Follow up from an earier post.
Found on www.kansascity.com and brought to you by Car Repair Salinas
By HUGO MARTIN
Los Angeles Times
Federal lawmakers are considering legislation to require car rental companies to immediately take cars off the road that have been recalled for safety defects. Rental agencies object, saying the bill is bolstered by inaccurate numbers.
The controversy over recalled rental cars was sparked in June when an Alameda County, Calif., Superior Court jury ordered Enterprise Holdings Inc. to pay $15million to the parents of two young women who died in a 2004 crash involving an Enterprise rental car.
A month before Enterprise Rent-a-Car rented a Chrysler PT Cruiser to Raechel Houck, 24, and her sister Jacqueline, 20, the rental agency had been notified that the car was being recalled because power steering fluid could leak and ignite under the hood. The sisters died in a fiery crash.

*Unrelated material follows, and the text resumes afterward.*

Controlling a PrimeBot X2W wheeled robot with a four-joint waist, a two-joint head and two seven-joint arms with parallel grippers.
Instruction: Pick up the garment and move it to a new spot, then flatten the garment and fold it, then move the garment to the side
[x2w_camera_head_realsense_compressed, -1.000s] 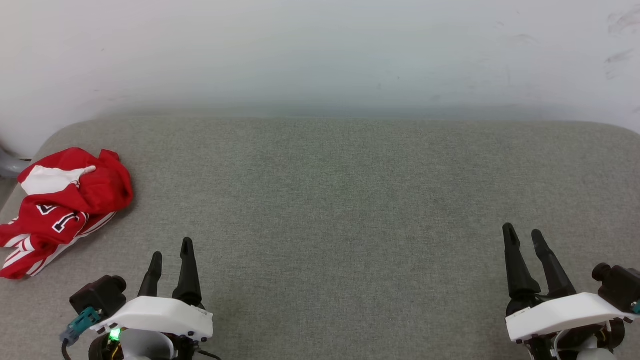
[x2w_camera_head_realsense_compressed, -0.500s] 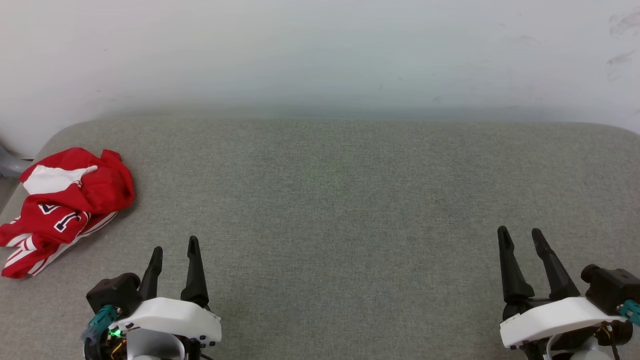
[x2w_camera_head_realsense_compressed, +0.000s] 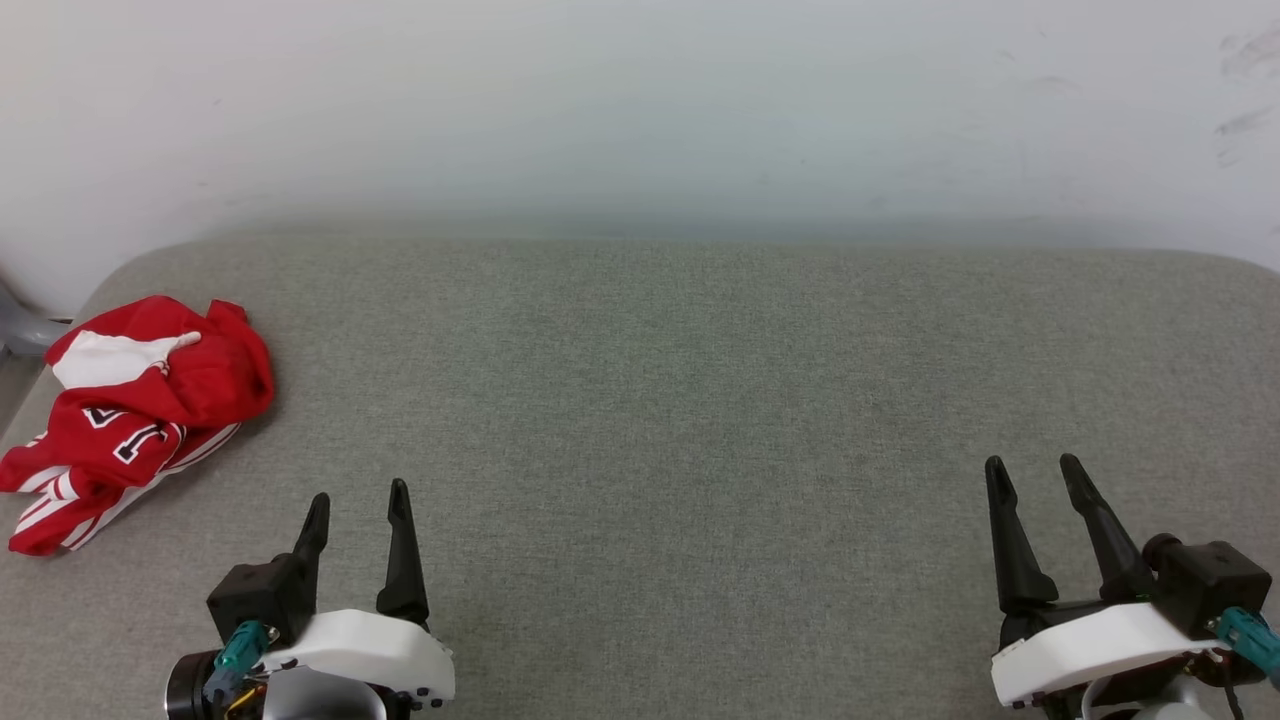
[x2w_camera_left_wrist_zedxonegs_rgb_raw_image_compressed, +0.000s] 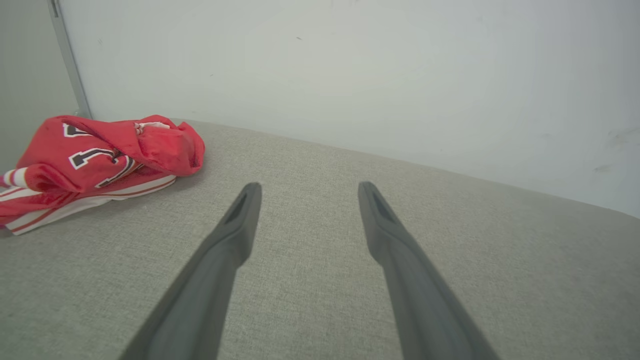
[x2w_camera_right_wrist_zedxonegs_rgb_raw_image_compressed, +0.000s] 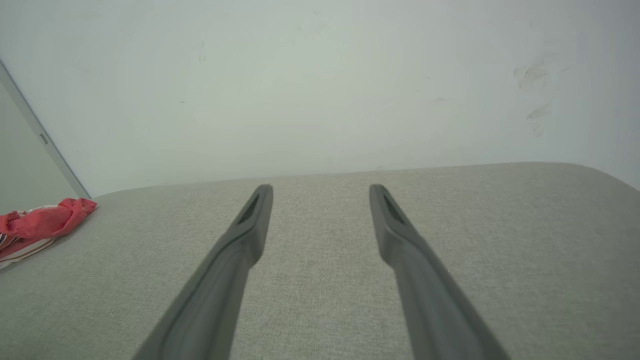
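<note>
The garment (x2w_camera_head_realsense_compressed: 140, 410), a red jersey with white patches, striped trim and a dark white-outlined number, lies crumpled at the far left edge of the grey cushioned surface (x2w_camera_head_realsense_compressed: 680, 400). In the left wrist view the garment (x2w_camera_left_wrist_zedxonegs_rgb_raw_image_compressed: 100, 160) sits ahead and to the left of the fingers; in the right wrist view the garment (x2w_camera_right_wrist_zedxonegs_rgb_raw_image_compressed: 37, 227) is small at the far left. My left gripper (x2w_camera_head_realsense_compressed: 358, 490) stands open at the lower left, apart from the garment and to its right. My right gripper (x2w_camera_head_realsense_compressed: 1032, 463) stands open at the lower right. Both hold nothing.
A pale wall (x2w_camera_head_realsense_compressed: 640, 110) rises right behind the grey surface. A grey metal bar (x2w_camera_head_realsense_compressed: 22, 330) shows beyond the surface's left edge, near the garment. The surface's corners are rounded at the far left and far right.
Both grippers have drawn back toward the bottom edge and turned slightly. The left one shifted a little right, the right one a little left. The garment lies as before.
</note>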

Sen. Charles E. Schumer, D-N.Y., cited the accident as a reason Congress should adopt his bill to bar agencies from renting out cars that have been recalled because of safety issues. Current law prohibits car dealers from selling a recalled vehicle, but the law doesn't address car rental agencies.
Schumer also pointed to a study by the National Highway Traffic Safety Administration that is still under way. Looking at 10 recalls by General Motors Co. and Chrysler Group from 2006 to 2010, the study showed:
Hertz Rent-a-Car fixed only 34 percent of its vehicles affected by those recalls within 90 days. Avis Car Rental and Budget Rent a Car fixed 53 percent and Enterprise fixed 65 percent in the same time frame.
"The study suggests that tens of thousands of rental car drivers have unknowingly rented vehicles under recall, posing a serious threat to safety on the roadway," Schumer said in a statement this month when he offered his bill, the Safe Rental Car Act.
An Enterprise spokeswoman said her company believes that the law would be unnecessary, adding that Enterprise already fixes recalled cars quickly.
Five major car rental firms - Alamo, Avis Budget, Enterprise, Hertz and National - dispute the NHTSA study. In a letter to the agency, they said the repair rates cited on its website were based on inaccurate information submitted by auto manufacturers.
The car rental companies sent NHTSA letters showing much higher repair rates for the recalled cars.
Enterprise told NHTSA that in one GM recall last year, for example, it fixed 72 percent of its affected cars within 30 days and 93 percent within 90 days.
A spokesman for NHTSA declined to comment, saying the study was ongoing.